WHAT YOU ARE ASKED TO DO - Check each line of the listing for the string "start", then state how many lines have it. Only the number is wanted.

DATA EXTRACT -
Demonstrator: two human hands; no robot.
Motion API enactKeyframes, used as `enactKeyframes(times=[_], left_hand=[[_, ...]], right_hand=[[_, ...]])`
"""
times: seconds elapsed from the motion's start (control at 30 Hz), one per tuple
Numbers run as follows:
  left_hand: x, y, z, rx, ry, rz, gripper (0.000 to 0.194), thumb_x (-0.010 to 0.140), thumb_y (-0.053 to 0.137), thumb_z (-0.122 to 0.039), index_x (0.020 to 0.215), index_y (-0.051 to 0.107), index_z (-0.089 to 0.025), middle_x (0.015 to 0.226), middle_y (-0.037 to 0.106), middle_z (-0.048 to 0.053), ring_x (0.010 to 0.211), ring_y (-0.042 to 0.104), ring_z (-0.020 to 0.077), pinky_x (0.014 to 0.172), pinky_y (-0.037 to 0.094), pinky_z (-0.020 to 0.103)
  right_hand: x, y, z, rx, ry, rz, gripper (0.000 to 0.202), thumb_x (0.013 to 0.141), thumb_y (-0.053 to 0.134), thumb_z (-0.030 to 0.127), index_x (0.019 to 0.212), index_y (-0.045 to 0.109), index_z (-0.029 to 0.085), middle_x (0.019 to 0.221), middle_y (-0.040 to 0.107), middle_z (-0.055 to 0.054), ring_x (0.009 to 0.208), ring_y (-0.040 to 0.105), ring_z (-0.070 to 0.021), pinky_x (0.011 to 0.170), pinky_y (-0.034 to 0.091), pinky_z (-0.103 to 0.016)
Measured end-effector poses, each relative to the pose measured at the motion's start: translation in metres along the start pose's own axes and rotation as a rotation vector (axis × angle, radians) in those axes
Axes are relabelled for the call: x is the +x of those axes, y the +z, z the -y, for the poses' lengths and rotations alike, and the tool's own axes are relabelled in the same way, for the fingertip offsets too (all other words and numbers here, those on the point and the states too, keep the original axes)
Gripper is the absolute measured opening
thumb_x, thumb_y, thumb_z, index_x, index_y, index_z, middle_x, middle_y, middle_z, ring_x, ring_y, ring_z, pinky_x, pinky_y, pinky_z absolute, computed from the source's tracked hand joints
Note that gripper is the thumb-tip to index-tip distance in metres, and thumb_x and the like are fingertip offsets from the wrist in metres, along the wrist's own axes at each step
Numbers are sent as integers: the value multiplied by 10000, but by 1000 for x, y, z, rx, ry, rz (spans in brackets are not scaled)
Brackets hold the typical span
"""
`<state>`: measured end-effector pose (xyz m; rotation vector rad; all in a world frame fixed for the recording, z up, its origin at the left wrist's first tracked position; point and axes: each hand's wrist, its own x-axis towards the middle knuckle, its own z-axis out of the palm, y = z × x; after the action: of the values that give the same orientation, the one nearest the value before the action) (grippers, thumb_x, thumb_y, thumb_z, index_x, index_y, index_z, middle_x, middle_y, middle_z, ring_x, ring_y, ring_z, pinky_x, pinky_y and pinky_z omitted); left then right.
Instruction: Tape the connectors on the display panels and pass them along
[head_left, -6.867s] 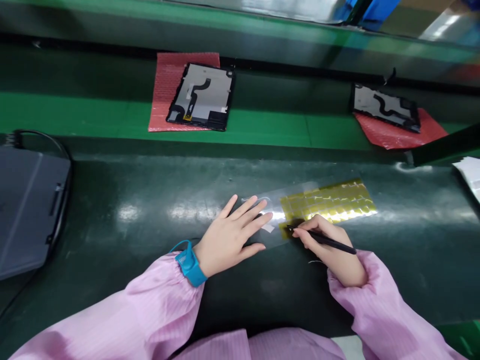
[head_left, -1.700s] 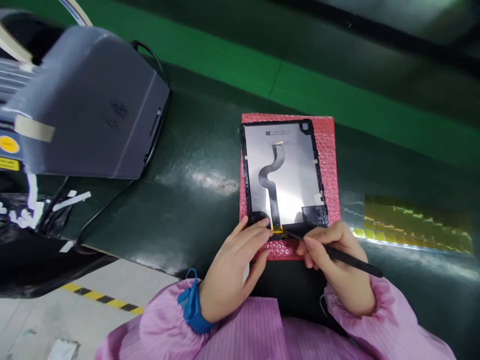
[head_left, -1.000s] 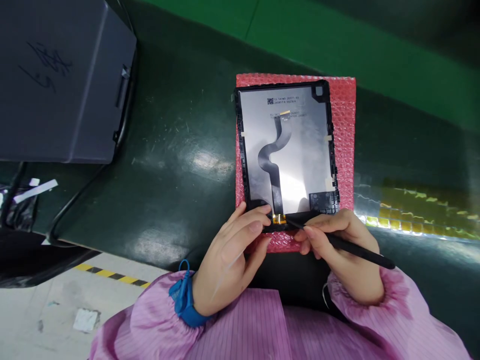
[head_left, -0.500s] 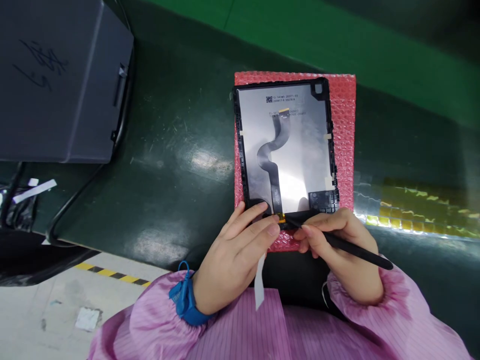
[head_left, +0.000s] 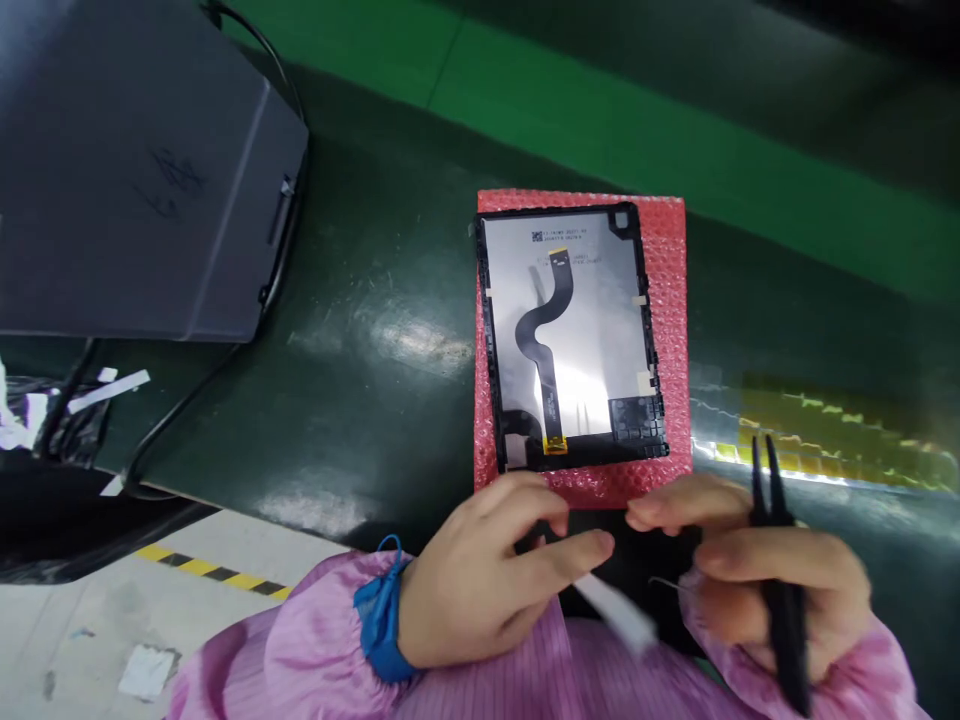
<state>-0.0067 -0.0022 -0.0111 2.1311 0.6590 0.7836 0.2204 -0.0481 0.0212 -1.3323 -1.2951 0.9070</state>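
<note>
A display panel [head_left: 592,330] in a black frame lies with its silvery back up on a red bubble-wrap sheet [head_left: 669,300]. Along it runs a curved black flex cable [head_left: 531,335], its lower end under amber tape [head_left: 555,445]. My left hand [head_left: 487,580] is just below the panel's lower left edge, fingers bent, a blurred white strip [head_left: 619,612] hanging from them. To the right of the strip, my right hand [head_left: 780,575] grips black tweezers [head_left: 780,570] across its fingers, tips pointing up and apart; its index finger and thumb are free of them.
Amber film pieces [head_left: 795,420] on a clear strip lie at the right of the dark green table [head_left: 360,250]. A large grey box [head_left: 142,180] stands at the left, with a black cable [head_left: 180,400] beside it. A black bag with white scraps sits below.
Both hands have drawn back from the panel's lower edge towards my body. The tweezers have swung from lying against the amber tape to pointing up. The white strip has swung right.
</note>
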Motion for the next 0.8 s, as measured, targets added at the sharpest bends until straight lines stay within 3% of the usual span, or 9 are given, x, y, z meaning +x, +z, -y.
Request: enactKeyframes(times=[0.07,0.17,0.27,0.33,0.43,0.57,0.67,0.8], left_hand=[[2,0,-5,-144,1,137,342,933,470,-48,1193,625,-209,994,692,65,917,653,191,811,591,299],[4,2,-7,-277,-56,174,357,875,443,-13,1113,617,-215,949,691,54,874,641,187,776,571,291],[4,1,-5,-273,-121,137,462,878,415,5,1251,576,-214,926,686,34,837,639,173,762,561,281],[4,-1,-2,-128,-92,91,480,898,414,1,1312,559,-194,976,697,46,876,635,185,802,561,308],[8,-1,3,224,-48,28,384,948,462,-53,1291,605,-154,1032,705,77,956,617,238,837,540,380],[16,7,7,585,-123,-22,352,1016,560,-241,1350,620,-147,985,683,77,942,598,271,785,491,408],[19,12,7,707,-189,20,411,1012,629,-365,1382,626,-185,1028,680,65,977,590,263,817,473,408],[19,16,7,772,-215,11,404,1000,657,-403,1370,655,-239,1057,681,43,1000,575,253,851,449,414]], right_hand=[[5,3,13,-27,-98,233,226,864,857,306,827,639,261,962,839,-12,801,814,-236,726,686,-383],[14,9,25,28,-89,275,302,932,757,147,757,531,242,837,821,12,723,789,-191,668,669,-322],[31,10,24,55,15,147,393,909,795,179,744,444,248,776,793,29,688,770,-178,630,636,-288],[50,11,17,0,85,92,443,869,843,229,751,417,250,761,783,29,685,763,-169,625,607,-265],[82,20,1,-72,169,179,495,823,881,340,741,402,248,747,771,5,636,719,-153,585,553,-257],[109,39,-22,-44,218,270,533,816,862,479,751,384,251,732,718,16,587,606,-126,568,470,-276],[116,47,-34,-104,239,237,521,810,856,501,781,398,255,784,721,5,683,635,-163,655,476,-321],[121,47,-41,-156,253,229,513,799,864,476,806,398,261,810,730,8,694,621,-176,698,471,-352]])
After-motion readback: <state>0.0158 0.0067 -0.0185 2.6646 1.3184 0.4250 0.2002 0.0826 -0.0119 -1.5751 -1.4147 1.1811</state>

ANSWER BOX - 2